(EXERCISE DIRECTIONS)
For the data that follows, give the number of lines in which "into" appears. Add nothing to it.
START GIVEN RECORDS
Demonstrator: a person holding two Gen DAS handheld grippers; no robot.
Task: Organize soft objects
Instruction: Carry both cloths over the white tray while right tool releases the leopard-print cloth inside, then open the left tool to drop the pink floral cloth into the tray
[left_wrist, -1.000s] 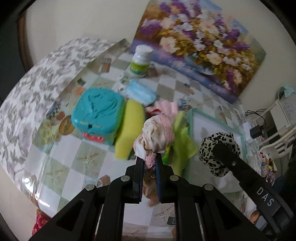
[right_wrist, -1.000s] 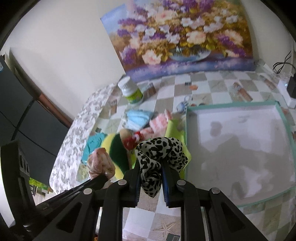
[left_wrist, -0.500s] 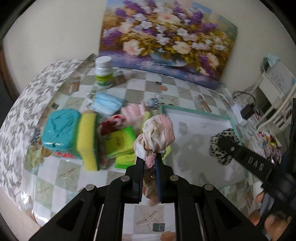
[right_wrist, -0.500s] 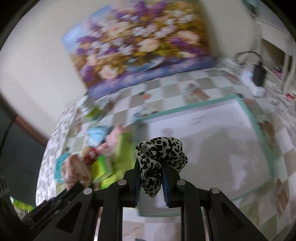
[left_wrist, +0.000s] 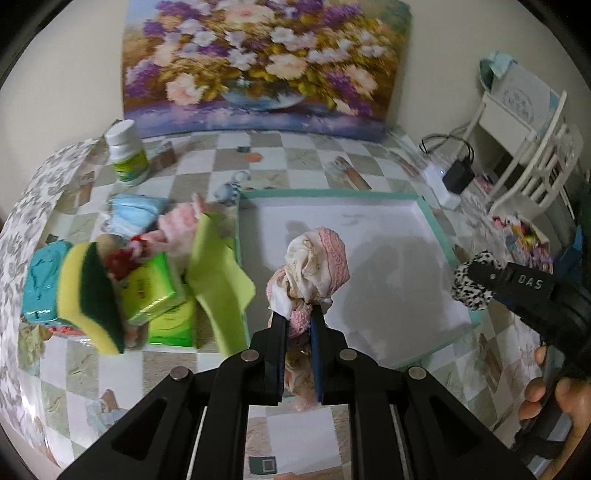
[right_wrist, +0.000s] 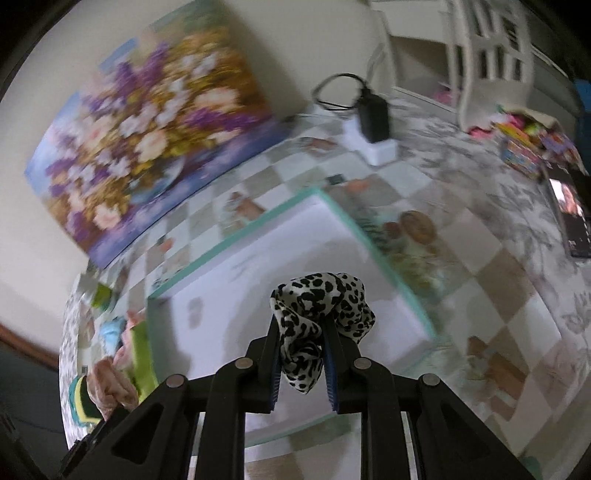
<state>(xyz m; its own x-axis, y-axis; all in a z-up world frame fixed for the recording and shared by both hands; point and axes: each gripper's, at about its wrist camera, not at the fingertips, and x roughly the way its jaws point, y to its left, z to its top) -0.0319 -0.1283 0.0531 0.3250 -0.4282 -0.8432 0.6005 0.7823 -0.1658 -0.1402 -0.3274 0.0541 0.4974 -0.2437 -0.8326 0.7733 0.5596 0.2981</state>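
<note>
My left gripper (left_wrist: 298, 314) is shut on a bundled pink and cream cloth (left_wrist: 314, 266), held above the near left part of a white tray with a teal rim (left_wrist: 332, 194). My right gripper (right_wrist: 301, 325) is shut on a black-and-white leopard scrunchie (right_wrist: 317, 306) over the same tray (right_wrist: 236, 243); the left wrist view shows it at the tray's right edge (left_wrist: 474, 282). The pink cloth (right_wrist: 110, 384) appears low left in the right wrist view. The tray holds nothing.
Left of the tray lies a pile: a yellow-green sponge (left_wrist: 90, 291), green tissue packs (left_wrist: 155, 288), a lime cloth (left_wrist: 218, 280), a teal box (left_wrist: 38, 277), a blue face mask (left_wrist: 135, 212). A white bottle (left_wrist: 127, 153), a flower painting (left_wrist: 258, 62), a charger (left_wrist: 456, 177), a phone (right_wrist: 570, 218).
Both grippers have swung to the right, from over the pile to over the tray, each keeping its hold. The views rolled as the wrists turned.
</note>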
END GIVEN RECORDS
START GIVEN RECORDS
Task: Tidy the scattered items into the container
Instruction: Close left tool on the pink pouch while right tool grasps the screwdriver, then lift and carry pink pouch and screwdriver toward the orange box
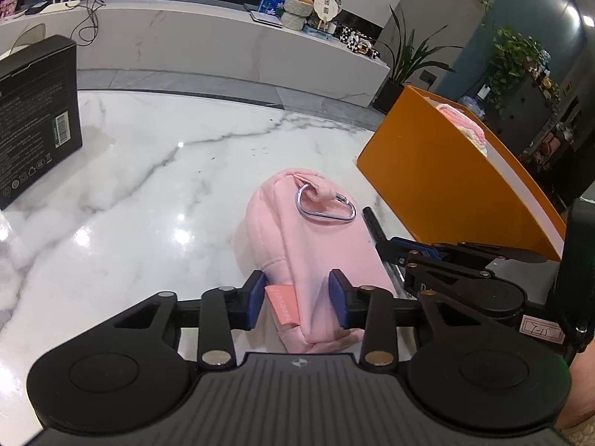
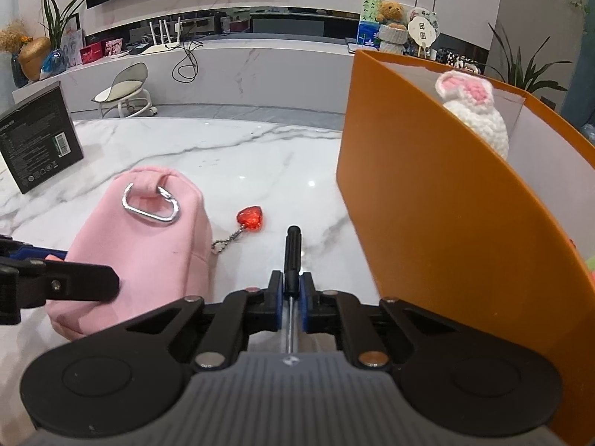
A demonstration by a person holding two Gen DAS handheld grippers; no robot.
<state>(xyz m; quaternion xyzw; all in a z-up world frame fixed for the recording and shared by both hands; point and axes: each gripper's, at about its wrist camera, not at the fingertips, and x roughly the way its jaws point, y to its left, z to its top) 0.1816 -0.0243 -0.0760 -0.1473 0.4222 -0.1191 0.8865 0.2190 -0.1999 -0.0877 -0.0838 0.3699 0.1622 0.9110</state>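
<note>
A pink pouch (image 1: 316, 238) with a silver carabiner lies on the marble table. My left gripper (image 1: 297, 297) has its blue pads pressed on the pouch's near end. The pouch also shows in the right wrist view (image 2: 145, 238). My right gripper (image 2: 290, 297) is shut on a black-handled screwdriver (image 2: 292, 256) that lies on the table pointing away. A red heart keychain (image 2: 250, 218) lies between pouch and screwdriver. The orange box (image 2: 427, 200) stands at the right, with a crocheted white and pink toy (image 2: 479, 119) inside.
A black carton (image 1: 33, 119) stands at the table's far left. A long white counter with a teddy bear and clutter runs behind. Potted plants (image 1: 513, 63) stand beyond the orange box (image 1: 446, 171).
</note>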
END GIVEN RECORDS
(TASK SOLUTION)
2